5 Project organization

5.1 Introduction

In this module, we will not do so much R-coding, but rather reflect on how we should organize a coding project. If we spend some time now on identifying efficient, consistent and robust practices that work all the time, we do not have to use our creative energy later on topics such as folder structure and coding style. But this is not just a matter of practical convenience. It is critically important that our work is reproducible. Baumer (2018) writes:

A reproducible workflow is one in which each step of the analytical process is clearly documented in such a way that someone – and here it is better to imagine that person is not you – can retrace your steps and verify the exact results that you presented. Since your workflow necessarily involves computing, that means that your computing workflow needs to be reproducible, and this immediately necessitates scriptable programs, as opposed to point-and-click, menu-driven software. There are many reasons not to use spreadsheet software (e.g. Microsoft Excel [… and here there is a reference to Broman and Woo, 2017, “Data organization in spreadsheets”, for using this kind of software responsibly]), but chief among them is the fact that spreadsheet operations cannot be scripted. This means that it is generally impossible to produce truly reproducible work in that environment. A fundamental problem with spreadsheets is that they fail to distinguish between data and the presentation of those data. In a spreadsheet, everything is fair game: data can be overwritten or reformatted in a way that destroys the original precision, or simply garbled by automatic type conversion tools. Limitations imposed on the number of “Undo” commands further restrict one’s ability to retrace steps.

If a program is scriptable, then the precise sequence of commands that load and transform the data, perform the analysis, and produce the plots can be recorded. This need not be a history or transcript of the entire session, but rather should be the minimal set of commands needed to reproduce your analysis. For even the most thoughtful programmer, a complete history will contain many irrelevant or incorrect commands that are not necessarily recorded in a sensible order. What reproducibility demands is a carefully edited recipe.

Here are the data files that we will look at in this module: project-organization-raw-data.zip. Some of the most central topics in this module are also discussed in Chapters 3, 5, 7 and 9 in R4DS.

5.2 Folder Structure

We discuss the paper A Quick Guide to Organizing Computational Biology Projects (Noble 2009) in order to adopt a consistent folder structure that we can use for our projects.

5.3 Coding practice

Next, we choose, and stick to, an accepted coding style. There are various options out there (and you can of course make your own informed choice in this matter). In the video, we consider some aspects of the Tidyverse style guide. You can download the R-file that we work with here: process_data.R.

5.4 RStudio Projects

RStudio lets us create a handy little “project file” that we can put in the top level folder in our project. At the end of the video, we make some remarks about a packace called here, that we need to walk back on in the next video in order to solve a practical problem there.

5.5 Writing with Quarto

Finally, we introduce a convenient system for writing technical reports: Quarto.

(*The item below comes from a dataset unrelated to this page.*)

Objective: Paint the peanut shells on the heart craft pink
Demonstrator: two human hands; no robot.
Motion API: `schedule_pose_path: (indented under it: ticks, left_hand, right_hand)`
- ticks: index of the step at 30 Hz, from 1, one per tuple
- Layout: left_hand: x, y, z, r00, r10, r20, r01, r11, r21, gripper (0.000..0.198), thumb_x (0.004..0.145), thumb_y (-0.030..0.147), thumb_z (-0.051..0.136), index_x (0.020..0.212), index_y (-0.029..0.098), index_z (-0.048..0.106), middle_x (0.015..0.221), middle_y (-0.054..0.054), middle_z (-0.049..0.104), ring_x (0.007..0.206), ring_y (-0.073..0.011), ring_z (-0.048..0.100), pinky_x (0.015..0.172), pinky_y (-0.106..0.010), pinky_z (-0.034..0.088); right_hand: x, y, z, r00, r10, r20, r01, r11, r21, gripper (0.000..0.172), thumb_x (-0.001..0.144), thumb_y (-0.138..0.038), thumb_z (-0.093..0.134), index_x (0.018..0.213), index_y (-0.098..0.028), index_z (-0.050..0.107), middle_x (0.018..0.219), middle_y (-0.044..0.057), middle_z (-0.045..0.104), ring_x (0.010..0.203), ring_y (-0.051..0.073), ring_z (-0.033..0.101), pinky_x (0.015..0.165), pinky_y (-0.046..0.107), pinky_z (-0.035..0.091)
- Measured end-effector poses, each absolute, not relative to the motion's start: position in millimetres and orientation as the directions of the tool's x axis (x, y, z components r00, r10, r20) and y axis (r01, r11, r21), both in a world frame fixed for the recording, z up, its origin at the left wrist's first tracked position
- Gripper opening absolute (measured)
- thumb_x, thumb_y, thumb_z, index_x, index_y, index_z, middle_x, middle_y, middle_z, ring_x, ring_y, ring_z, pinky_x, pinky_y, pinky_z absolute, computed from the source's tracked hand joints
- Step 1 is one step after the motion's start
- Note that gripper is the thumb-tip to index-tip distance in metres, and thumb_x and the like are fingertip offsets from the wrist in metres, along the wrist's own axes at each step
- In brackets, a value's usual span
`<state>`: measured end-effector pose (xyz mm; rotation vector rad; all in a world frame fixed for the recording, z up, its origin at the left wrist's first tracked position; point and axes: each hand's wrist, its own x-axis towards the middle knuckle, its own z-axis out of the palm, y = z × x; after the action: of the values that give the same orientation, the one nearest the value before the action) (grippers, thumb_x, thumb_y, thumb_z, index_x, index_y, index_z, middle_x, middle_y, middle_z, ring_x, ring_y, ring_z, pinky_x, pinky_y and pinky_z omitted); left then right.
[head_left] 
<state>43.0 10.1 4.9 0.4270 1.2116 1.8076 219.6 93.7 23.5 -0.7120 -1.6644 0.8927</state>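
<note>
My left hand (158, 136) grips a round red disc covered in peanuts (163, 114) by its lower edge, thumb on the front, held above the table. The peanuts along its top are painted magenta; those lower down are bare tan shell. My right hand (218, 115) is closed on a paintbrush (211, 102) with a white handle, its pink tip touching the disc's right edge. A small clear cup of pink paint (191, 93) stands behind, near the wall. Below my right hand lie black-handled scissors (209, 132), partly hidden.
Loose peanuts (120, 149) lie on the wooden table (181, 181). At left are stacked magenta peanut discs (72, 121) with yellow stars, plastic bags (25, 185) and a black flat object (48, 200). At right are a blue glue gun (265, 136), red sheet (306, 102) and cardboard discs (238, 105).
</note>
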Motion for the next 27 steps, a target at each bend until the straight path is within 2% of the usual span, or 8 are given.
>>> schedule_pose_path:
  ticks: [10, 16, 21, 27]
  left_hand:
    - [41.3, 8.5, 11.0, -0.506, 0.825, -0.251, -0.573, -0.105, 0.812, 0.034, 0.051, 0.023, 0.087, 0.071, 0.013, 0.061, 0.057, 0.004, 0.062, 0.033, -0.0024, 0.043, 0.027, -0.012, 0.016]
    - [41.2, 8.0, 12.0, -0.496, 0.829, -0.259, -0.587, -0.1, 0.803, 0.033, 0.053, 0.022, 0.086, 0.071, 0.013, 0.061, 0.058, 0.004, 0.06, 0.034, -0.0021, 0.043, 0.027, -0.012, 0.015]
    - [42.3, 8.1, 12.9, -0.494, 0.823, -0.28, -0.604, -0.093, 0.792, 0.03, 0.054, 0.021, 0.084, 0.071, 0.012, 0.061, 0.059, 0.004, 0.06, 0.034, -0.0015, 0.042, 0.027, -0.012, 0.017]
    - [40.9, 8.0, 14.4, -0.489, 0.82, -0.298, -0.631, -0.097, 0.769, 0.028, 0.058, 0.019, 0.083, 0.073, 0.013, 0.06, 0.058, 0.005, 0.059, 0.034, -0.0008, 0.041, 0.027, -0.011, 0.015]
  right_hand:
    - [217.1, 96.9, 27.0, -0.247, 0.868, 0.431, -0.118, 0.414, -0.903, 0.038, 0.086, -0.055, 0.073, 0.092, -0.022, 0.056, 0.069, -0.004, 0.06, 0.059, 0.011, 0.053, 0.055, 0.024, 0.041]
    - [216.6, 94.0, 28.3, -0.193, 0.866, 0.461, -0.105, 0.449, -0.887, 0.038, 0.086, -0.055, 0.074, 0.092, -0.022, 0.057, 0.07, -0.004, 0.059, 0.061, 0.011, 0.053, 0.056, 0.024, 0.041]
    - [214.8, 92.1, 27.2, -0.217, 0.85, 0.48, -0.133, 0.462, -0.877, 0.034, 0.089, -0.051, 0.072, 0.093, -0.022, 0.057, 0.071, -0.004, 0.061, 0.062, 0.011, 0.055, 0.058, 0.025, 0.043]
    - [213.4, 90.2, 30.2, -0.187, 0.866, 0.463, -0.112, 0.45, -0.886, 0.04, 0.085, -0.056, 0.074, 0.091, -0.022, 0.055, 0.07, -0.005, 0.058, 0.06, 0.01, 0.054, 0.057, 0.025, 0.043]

The great advantage of writing with Quarto is that we no longer have to separate the tasks of writing and running code for producing some kind of result, and putting those results into a document. All of this can now be handled in one operation. Quarto is the successor of RMarkdown, which in turn is based on the well known Markdown format for writing. You can download Quarto here: Quarto.org, and you will find the reference guide on the same page.

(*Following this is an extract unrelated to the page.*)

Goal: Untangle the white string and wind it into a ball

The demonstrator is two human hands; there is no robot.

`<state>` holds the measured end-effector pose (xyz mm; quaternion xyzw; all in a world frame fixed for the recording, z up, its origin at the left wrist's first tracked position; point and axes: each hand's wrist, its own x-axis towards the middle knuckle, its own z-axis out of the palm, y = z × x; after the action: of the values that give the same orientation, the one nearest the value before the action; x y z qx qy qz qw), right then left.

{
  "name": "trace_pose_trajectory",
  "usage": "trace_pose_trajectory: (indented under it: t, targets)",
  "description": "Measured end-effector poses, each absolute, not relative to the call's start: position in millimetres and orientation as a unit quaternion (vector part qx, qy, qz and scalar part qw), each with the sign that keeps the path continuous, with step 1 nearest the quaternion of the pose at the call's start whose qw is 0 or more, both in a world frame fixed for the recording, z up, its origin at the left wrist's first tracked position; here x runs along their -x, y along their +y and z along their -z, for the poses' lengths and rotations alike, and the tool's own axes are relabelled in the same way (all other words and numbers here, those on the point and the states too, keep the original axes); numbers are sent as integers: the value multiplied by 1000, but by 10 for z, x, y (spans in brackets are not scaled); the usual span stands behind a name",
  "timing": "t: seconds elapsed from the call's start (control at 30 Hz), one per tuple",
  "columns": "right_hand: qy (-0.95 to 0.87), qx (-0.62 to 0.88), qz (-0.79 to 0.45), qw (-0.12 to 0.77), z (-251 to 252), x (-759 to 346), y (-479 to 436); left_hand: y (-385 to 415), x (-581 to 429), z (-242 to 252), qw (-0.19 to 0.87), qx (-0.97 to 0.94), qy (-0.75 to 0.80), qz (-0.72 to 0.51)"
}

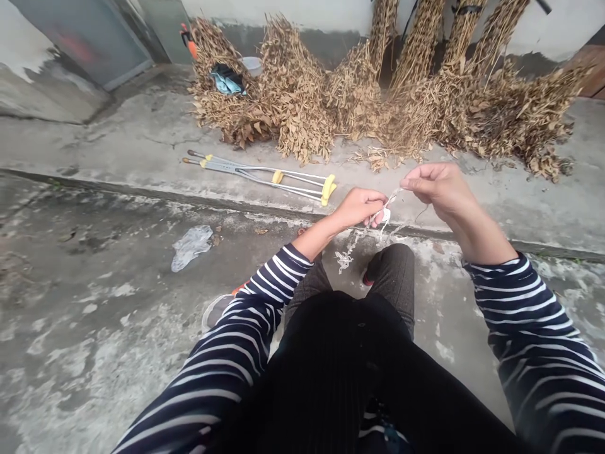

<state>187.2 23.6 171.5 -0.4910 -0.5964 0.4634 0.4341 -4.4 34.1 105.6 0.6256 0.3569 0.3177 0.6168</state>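
Note:
I sit on concrete ground with my knees in dark trousers in front of me. My left hand (pixel 362 207) is closed around a tangle of thin white string (pixel 385 214). My right hand (pixel 437 186) pinches the same string a little higher and to the right, pulling a strand taut between the two hands. More of the white string (pixel 345 257) dangles down and lies in a small heap on the ground between my knees. Both sleeves are navy with white stripes.
A pair of metal crutches (pixel 265 173) with yellow pads lies on the raised concrete step ahead. Bundles of dry brown leafy stalks (pixel 359 94) are piled against the wall behind. A crumpled clear plastic bag (pixel 190 244) lies left on the ground.

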Motion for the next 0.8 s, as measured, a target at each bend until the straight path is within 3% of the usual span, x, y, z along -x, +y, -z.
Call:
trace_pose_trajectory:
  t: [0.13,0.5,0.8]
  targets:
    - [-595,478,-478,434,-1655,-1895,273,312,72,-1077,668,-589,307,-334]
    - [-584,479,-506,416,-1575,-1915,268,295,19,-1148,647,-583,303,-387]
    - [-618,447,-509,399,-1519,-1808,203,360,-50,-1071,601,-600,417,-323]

Again, you will notice that these videos were not planned out entirely before recording them, because we see the immediate use of the here -package for placing the document in its correct place in our folder structure. You can download the finished state of the project, including the quarto-file and the updated script, here: newspaper-analysis.zip.

References

Baumer, Benjamin S. 2018. “Lessons from Between the White Lines for Isolated Data Scientists.” The American Statistician 72 (1): 66–71.
Noble, William Stafford. 2009. “A Quick Guide to Organizing Computational Biology Projects.” PLoS Computational Biology 5 (7): e1000424.